It has been difficult classifying assassinated Dutch politician, Pim Fortuyn. He did not lend himself to easy political characterization. His platform, as Tunku Varadarajan writes in the Wall Street Journal, was “à la carte.”
Economically, he leaned libertarian. Culturally, Fortuyn defended the extremes of liberal Dutch society. He ran on a populist message of Dutch sovereignty and European Union accountability. But what caused him to be tarnished with the label “racist” was his conservative view that the large influx of Muslim immigration to the Netherlands, if unassimilated, would alter tolerant Holland.
Most cannot help but note the irony. The flamboyantly gay Fortuyn foresaw an Islamified Holland forced to surrender its libertine laws for Sharia. Melanie Phillips in the London Spectator observed that Fortuyn embodied the contradictions of the West.
In the week after his death, many rushed to claim Fortuyn as one of their own, or at least a welcome ally. He was remembered as a charismatic gadfly who drew support from many quarters and was prepared to inject some honesty into Dutch political debate.
Yet it was neither his stance against Muslim immigration, nor his opinion on tax cuts, that got him killed. It was his position on fur.
The radical animal rights activist, Volkert van der Graaf, reportedly assassinated Fortuyn because he wanted to lift a ban on fur farming.
On the surface, the motive suffices. Van der Graaf was an extremist. A super-vegan, he did not eat honey. Described as humorless, scruffy and scrawny, van der Graaf lived on welfare in the town in Harderwijk with his wife and infant child. He dedicated his life to causing problems for local farmers.
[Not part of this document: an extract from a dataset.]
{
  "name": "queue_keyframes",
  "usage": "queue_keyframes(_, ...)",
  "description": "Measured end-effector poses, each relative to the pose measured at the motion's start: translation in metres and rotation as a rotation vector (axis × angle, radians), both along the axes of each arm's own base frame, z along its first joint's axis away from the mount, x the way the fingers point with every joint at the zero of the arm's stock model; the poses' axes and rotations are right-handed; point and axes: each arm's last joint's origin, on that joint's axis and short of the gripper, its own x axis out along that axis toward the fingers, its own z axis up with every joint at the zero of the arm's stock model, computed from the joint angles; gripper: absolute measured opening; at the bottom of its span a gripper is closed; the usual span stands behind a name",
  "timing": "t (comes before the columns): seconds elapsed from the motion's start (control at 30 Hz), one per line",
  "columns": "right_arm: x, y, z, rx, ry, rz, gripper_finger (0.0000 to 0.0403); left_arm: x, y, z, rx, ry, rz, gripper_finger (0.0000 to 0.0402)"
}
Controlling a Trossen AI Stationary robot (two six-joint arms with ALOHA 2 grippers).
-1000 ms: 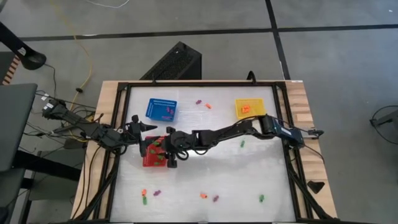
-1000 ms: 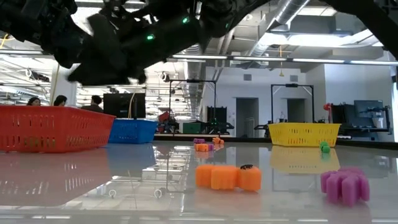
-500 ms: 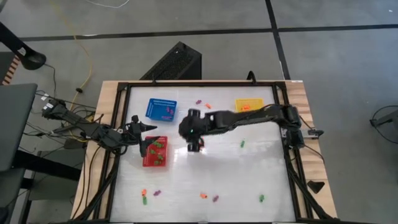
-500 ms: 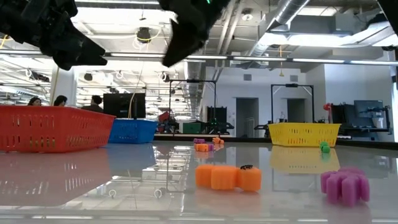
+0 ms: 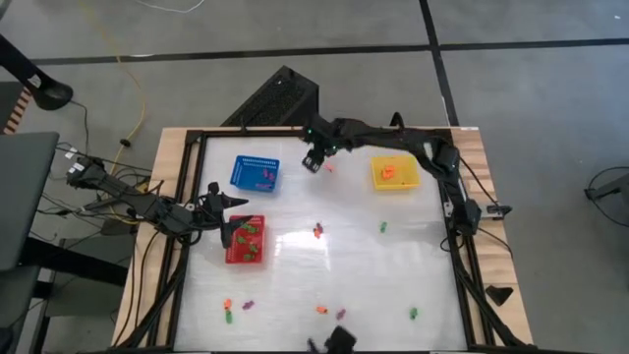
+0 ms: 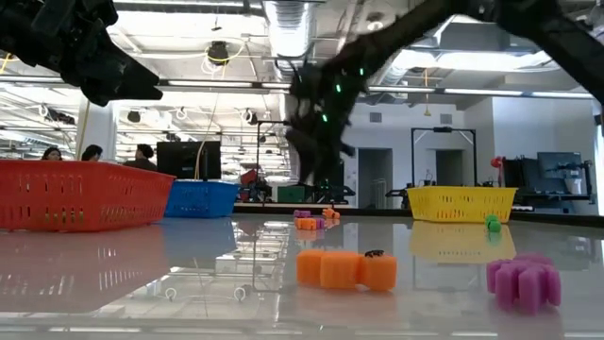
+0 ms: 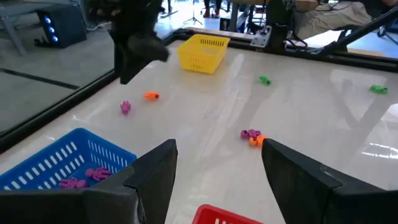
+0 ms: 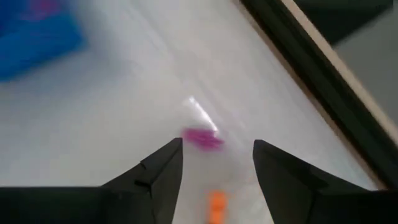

The organization he helped found in 1994, Verenging Milieu Offensief (VMO), had initiated over 2,000 lawsuits against the expansion of animal farming.
Van der Graaf’s fanaticism led him to patrol pig pens and condemn cattle-raising practices. “I thought he was a real fundamentalist. I wanted nothing to do with him,” said pig farmer Wien van der Brink.
When Peter Olofson tried to switch from raising ducks to cattle farming, van der Graaf, who was intimately familiar with the details of environmental codes, pursued him with legal action for two years. “He was like a dog. He never let go,” recounted Olofson.
In addition to being tenacious, he may also have been a serial murderer. Police suspect van der Graaf may have been responsible for killing a local environmental official in 1996, who worked too closely with farmers.
But why assassinate Fortuyn? He had an undeveloped environmental platform. He neither courted nor pandered to environmentalists. “The whole environmental policy in the Netherlands has no substance anymore. And I’m sick to death of your environmental movement,” Fortuyn told Milieu Defensie (Environmental Defense) during his campaign.
VMO was quick to condemn the killing. Greenpeace and a host of other environmental organizations rushed to express shock and dismay, while pointing out that van der Graaf was a fanatic who acted alone.
Do the eco-extremists protest too much? Dutch dailies, Reformatisch Dagblad and De Telegraf both report that, if elected, Fortuyn would have reformed the left-wing “Action Network,” which had funded VMO’s activities. Reports De Telegraf: “The whole Action Network was in a panic when it was predicted that Fortuyn would win big. They were afraid he’d clean up the network.”
Through 1998, VMO received $125,000 from the National Postcode Lottery, which was doled out by Foundation Doen (Do/Act Foundation). However, the founders of the National Lottery were also members of Action Network. Together with Novib, a foreign aid organization, they established Foundation Doen. The money, National Lottery assured, “was to give a share of the profit to organizations that help nature and the environment.”